## Exercise goal
The reply should hold every line of the data below, unchanged, and none of the pictures.

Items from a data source
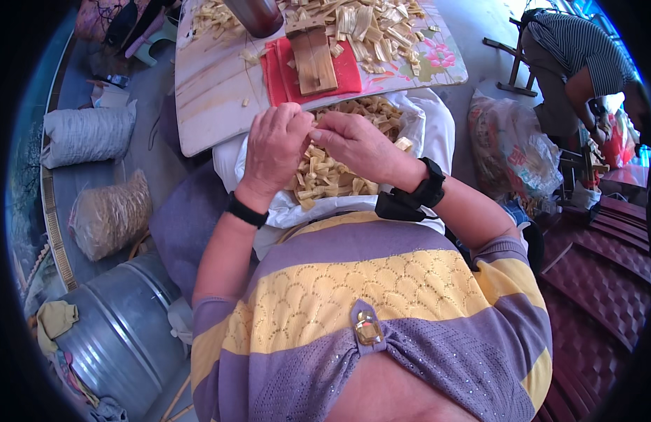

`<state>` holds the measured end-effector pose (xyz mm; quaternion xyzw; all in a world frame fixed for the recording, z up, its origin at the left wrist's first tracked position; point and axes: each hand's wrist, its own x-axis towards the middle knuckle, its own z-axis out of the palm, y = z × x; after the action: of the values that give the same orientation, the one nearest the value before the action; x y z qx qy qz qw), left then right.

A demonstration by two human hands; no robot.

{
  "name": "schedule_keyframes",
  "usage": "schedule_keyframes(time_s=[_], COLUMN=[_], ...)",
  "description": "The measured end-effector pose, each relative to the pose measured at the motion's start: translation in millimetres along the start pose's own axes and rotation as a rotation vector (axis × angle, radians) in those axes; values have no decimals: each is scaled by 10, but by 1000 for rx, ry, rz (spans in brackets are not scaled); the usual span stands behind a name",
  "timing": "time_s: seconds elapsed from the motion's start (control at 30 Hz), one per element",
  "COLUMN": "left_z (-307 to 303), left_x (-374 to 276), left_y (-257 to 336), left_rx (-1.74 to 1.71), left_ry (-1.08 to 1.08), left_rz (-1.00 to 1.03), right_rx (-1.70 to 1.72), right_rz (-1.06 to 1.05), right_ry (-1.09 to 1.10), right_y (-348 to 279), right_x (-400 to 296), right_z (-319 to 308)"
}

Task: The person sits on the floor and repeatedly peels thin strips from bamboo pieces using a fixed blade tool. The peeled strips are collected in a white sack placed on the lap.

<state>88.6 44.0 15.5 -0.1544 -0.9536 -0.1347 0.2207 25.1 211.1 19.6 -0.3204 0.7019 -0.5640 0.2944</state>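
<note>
My left hand [281, 142] and my right hand [359, 145] meet at the fingertips over an open white sack [412, 124] on my lap. Their fingers are curled together; whatever lies between them is too small or too hidden to name. Pale yellow folded strips [325, 174], perhaps dried plant material, fill the sack below my hands. Just beyond, a wooden block tool [313, 60] rests on a folded red cloth [351, 68] at the near edge of the table. More flat pale strips [357, 24] are heaped behind it.
A dark cup [257, 18] stands on the flower-patterned table [214, 100]. On the left floor are stuffed sacks [88, 134] and a large metal drum [119, 327]. Bulging plastic bags [512, 142] lie at right, near a person [573, 58] in a striped shirt bending over. Dark red panels [594, 274] fill the lower right.
</note>
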Motion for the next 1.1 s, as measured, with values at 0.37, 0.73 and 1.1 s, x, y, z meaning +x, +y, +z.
schedule_keyframes(time_s=[0.37, 0.73, 1.1], left_z=[67, 267, 289], left_x=[212, 315, 516], left_y=[-525, -423, -605], left_rx=[117, -1241, -1119], left_ry=[274, -52, -31], left_rz=[242, -631, -696], right_rx=[44, -99, -205], right_rz=[-108, -74, -72], right_ry=[104, 365, 426], right_y=[-487, 217, 160], right_x=[-93, 513, 768], right_z=[46, -424, -568])
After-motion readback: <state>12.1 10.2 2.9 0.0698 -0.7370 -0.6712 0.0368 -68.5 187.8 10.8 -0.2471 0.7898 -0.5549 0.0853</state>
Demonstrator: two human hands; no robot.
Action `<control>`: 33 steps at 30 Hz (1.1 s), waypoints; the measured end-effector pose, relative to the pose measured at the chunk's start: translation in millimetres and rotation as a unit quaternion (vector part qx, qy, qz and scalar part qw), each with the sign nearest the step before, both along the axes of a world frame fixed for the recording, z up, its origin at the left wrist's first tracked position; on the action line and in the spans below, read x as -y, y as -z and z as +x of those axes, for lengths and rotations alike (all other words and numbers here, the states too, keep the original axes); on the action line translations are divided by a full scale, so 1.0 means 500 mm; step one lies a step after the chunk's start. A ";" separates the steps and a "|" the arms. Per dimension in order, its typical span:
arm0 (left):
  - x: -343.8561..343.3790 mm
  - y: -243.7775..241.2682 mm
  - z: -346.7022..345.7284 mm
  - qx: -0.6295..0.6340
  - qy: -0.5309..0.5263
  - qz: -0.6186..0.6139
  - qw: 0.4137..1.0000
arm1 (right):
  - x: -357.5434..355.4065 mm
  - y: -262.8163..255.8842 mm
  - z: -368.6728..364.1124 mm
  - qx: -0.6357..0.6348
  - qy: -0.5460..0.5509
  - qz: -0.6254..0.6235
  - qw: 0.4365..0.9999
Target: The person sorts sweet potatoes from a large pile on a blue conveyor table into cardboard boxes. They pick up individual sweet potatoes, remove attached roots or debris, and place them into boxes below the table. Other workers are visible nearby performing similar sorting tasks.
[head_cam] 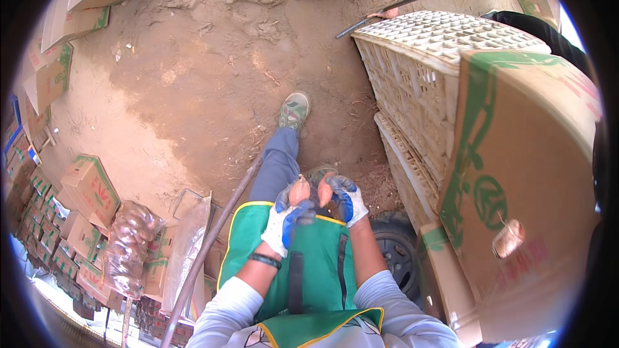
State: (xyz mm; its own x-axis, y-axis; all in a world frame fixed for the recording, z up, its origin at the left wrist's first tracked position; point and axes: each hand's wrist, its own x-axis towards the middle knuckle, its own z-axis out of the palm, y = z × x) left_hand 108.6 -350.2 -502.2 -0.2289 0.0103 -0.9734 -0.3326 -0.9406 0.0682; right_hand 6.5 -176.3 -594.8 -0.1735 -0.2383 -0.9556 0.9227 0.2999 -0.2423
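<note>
My left hand [290, 217], in a white work glove with blue-grey coating, grips a small pinkish-orange root vegetable [300, 192], like a sweet potato, with a pale tip pointing up. Close beside it on the right, my right hand [347, 199], gloved alike, holds a second tapered root vegetable [325, 190] by its side, its narrow end downward. A small gap separates the two. Both are held in front of my green apron [309, 246] with yellow edging. Under the hands, my shoe [294, 110] stands on the bare earth floor.
White plastic crates [411, 72] and a large cardboard carton [522, 154] rise close on my right, above a wheel [396, 256]. A metal pole [213, 241] slants past my left side. Beyond it are a bagged bundle of roots [130, 246] and several stacked cartons [92, 188].
</note>
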 end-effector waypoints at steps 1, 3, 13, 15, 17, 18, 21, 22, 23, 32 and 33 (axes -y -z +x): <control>-0.002 0.001 0.007 -0.015 -0.009 -0.003 1.000 | 0.043 -0.068 -0.008 -0.056 -0.047 -0.045 0.996; 0.012 -0.020 -0.014 -0.068 -0.013 -0.045 0.997 | 0.096 -0.158 -0.033 0.024 -0.019 -0.032 0.999; 0.178 -0.341 -0.079 -0.116 0.138 -0.107 0.978 | 0.245 -0.496 -0.122 -0.203 -0.243 -0.190 0.929; 0.200 -0.393 -0.066 -0.150 0.061 -0.082 0.983 | 0.257 -0.586 -0.126 -0.294 -0.308 -0.188 0.885; 0.233 -0.456 -0.072 -0.169 0.061 -0.117 0.977 | 0.276 -0.730 -0.177 -0.349 -0.366 -0.189 0.842; 0.251 -0.476 -0.075 -0.199 0.081 -0.144 0.966 | 0.275 -0.795 -0.215 -0.391 -0.370 -0.194 0.820; 0.300 -0.593 -0.159 -0.221 0.099 -0.180 0.953 | 0.250 -0.969 -0.305 -0.555 -0.270 -0.154 0.771; 0.310 -0.631 -0.192 -0.245 0.082 -0.182 0.949 | 0.248 -1.022 -0.341 -0.629 -0.247 -0.104 0.730; 0.324 -0.658 -0.227 -0.257 0.094 -0.198 0.941 | 0.231 -1.035 -0.362 -0.652 -0.204 -0.044 0.729; 0.473 -0.684 -0.620 -0.317 0.004 -0.175 0.932 | 0.067 -1.136 -0.412 -0.715 -0.084 0.177 0.672; 0.467 -0.671 -0.650 -0.272 -0.016 -0.182 0.945 | 0.034 -1.133 -0.394 -0.709 -0.069 0.188 0.677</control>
State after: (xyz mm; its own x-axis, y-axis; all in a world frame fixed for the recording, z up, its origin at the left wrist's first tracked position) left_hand -216.2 -583.8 -166.7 -0.6908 -0.3168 -0.6500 -0.1280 -0.8311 0.5412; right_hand -190.5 -193.4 -28.1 -0.9798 -0.1326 0.1495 -0.1998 0.6456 -0.7371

## Problem solution
`<state>` holds the measured end-effector pose (xyz mm; quaternion xyzw; all in a world frame fixed for the recording, z up, its origin at the left wrist's first tracked position; point and axes: each hand's wrist, its own x-axis towards the middle knuckle, its own z-axis out of the palm, y = z × x; after the action: of the values that give the same orientation, the one nearest the value before the action; x y z qx qy qz qw), left then right.

A demonstration by two human hands; no robot.

{
  "name": "schedule_keyframes",
  "usage": "schedule_keyframes(time_s=[_], COLUMN=[_], ...)",
  "description": "The measured end-effector pose, each relative to the pose measured at the motion's start: translation in millimetres along the start pose's own axes and rotation as a rotation vector (axis × angle, radians) in those axes; values have no decimals: each is scaled by 10, but by 1000 for rx, ry, rz (spans in brackets are not scaled); the usual span stands behind a name",
  "timing": "time_s: seconds elapsed from the motion's start (control at 30 Hz), one per element",
  "COLUMN": "left_z (-307 to 303), left_x (-374 to 276), left_y (-257 to 336), left_rx (-1.74 to 1.71), left_ry (-1.08 to 1.08), left_rz (-1.00 to 1.03), right_rx (-1.70 to 1.72), right_rz (-1.06 to 1.05), right_ry (-1.09 to 1.10), right_y (-348 to 279), right_x (-400 to 296), right_z (-319 to 308)"
}

Task: The person sits on the floor and repeatedly peels thin strips from bamboo pieces using a fixed blade tool. The peeled strips are collected in a white sack placed on the lap.

<state>88.6 44.0 15.5 -0.1544 -0.9536 -0.1347 0.2207 25.1 211.1 19.6 -0.3204 0.7019 -0.5640 0.2944</state>
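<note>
My left hand [281, 142] and my right hand [359, 145] meet at the fingertips over an open white sack [412, 124] on my lap. Their fingers are curled together; whatever lies between them is too small or too hidden to name. Pale yellow folded strips [325, 174], perhaps dried plant material, fill the sack below my hands. Just beyond, a wooden block tool [313, 60] rests on a folded red cloth [351, 68] at the near edge of the table. More flat pale strips [357, 24] are heaped behind it.
A dark cup [257, 18] stands on the flower-patterned table [214, 100]. On the left floor are stuffed sacks [88, 134] and a large metal drum [119, 327]. Bulging plastic bags [512, 142] lie at right, near a person [573, 58] in a striped shirt bending over. Dark red panels [594, 274] fill the lower right.
</note>
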Motion for the next 1.1 s, as measured, with values at 0.37, 0.73 and 1.1 s, x, y, z meaning +x, +y, +z.
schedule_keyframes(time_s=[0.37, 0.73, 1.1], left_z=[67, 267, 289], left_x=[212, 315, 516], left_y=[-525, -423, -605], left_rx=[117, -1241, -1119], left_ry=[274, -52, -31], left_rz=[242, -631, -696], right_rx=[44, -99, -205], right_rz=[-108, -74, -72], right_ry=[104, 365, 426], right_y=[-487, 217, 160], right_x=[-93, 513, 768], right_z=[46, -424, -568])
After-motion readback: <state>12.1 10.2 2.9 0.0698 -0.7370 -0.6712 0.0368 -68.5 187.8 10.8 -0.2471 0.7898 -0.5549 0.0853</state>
Demonstrator: two human hands; no robot.
Action `<control>`: 33 steps at 30 Hz (1.1 s), waypoints; the measured end-effector pose, relative to the pose measured at the chunk's start: translation in millimetres and rotation as a unit quaternion (vector part qx, qy, qz and scalar part qw), each with the sign nearest the step before, both along the axes of a world frame fixed for the recording, z up, its origin at the left wrist's first tracked position; on the action line and in the spans below, read x as -y, y as -z and z as +x of those axes, for lengths and rotations alike (all other words and numbers here, the states too, keep the original axes); on the action line translations are divided by a full scale, so 1.0 means 500 mm; step one lies a step after the chunk's start. A ";" separates the steps and a "|" the arms. Per dimension in order, its typical span:
arm0 (left):
  - x: -343.8561..343.3790 mm
  - y: -243.7775..241.2682 mm
  - z: -346.7022..345.7284 mm
  - qx: -0.6295..0.6340
  - qy: -0.5309..0.5263
  - qz: -0.6186..0.6139
  - qw: 0.4137..1.0000
arm1 (right):
  - x: -357.5434..355.4065 mm
  - y: -262.8163..255.8842 mm
  - z: -368.6728..364.1124 mm
  - qx: -0.6357..0.6348
  - qy: -0.5460..0.5509
  - qz: -0.6254..0.6235
  - qw: 0.4365..0.9999
Target: The person sorts sweet potatoes from a large pile on a blue conveyor table into cardboard boxes. They pick up individual sweet potatoes, remove attached roots or debris, and place them into boxes below the table. Other workers are visible nearby performing similar sorting tasks.
[head_cam] 
State: (xyz mm; its own x-axis, y-axis; all in a world frame fixed for the recording, z up, its origin at the left wrist's first tracked position; point and axes: each hand's wrist, its own x-axis towards the middle knuckle, its own z-axis out of the palm, y = z × x) left_hand 108.6 -350.2 -502.2 -0.2289 0.0103 -0.9734 -0.3326 -0.9406 0.0682; right_hand 6.5 -176.3 -594.8 -0.1735 -0.2383 -0.9556 0.9227 0.2999 -0.2423
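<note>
My left hand [290, 217], in a white work glove with blue-grey coating, grips a small pinkish-orange root vegetable [300, 192], like a sweet potato, with a pale tip pointing up. Close beside it on the right, my right hand [347, 199], gloved alike, holds a second tapered root vegetable [325, 190] by its side, its narrow end downward. A small gap separates the two. Both are held in front of my green apron [309, 246] with yellow edging. Under the hands, my shoe [294, 110] stands on the bare earth floor.
White plastic crates [411, 72] and a large cardboard carton [522, 154] rise close on my right, above a wheel [396, 256]. A metal pole [213, 241] slants past my left side. Beyond it are a bagged bundle of roots [130, 246] and several stacked cartons [92, 188].
</note>
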 end-effector waypoints at steps 1, 3, 13, 15, 17, 18, 21, 22, 23, 32 and 33 (axes -y -z +x): <control>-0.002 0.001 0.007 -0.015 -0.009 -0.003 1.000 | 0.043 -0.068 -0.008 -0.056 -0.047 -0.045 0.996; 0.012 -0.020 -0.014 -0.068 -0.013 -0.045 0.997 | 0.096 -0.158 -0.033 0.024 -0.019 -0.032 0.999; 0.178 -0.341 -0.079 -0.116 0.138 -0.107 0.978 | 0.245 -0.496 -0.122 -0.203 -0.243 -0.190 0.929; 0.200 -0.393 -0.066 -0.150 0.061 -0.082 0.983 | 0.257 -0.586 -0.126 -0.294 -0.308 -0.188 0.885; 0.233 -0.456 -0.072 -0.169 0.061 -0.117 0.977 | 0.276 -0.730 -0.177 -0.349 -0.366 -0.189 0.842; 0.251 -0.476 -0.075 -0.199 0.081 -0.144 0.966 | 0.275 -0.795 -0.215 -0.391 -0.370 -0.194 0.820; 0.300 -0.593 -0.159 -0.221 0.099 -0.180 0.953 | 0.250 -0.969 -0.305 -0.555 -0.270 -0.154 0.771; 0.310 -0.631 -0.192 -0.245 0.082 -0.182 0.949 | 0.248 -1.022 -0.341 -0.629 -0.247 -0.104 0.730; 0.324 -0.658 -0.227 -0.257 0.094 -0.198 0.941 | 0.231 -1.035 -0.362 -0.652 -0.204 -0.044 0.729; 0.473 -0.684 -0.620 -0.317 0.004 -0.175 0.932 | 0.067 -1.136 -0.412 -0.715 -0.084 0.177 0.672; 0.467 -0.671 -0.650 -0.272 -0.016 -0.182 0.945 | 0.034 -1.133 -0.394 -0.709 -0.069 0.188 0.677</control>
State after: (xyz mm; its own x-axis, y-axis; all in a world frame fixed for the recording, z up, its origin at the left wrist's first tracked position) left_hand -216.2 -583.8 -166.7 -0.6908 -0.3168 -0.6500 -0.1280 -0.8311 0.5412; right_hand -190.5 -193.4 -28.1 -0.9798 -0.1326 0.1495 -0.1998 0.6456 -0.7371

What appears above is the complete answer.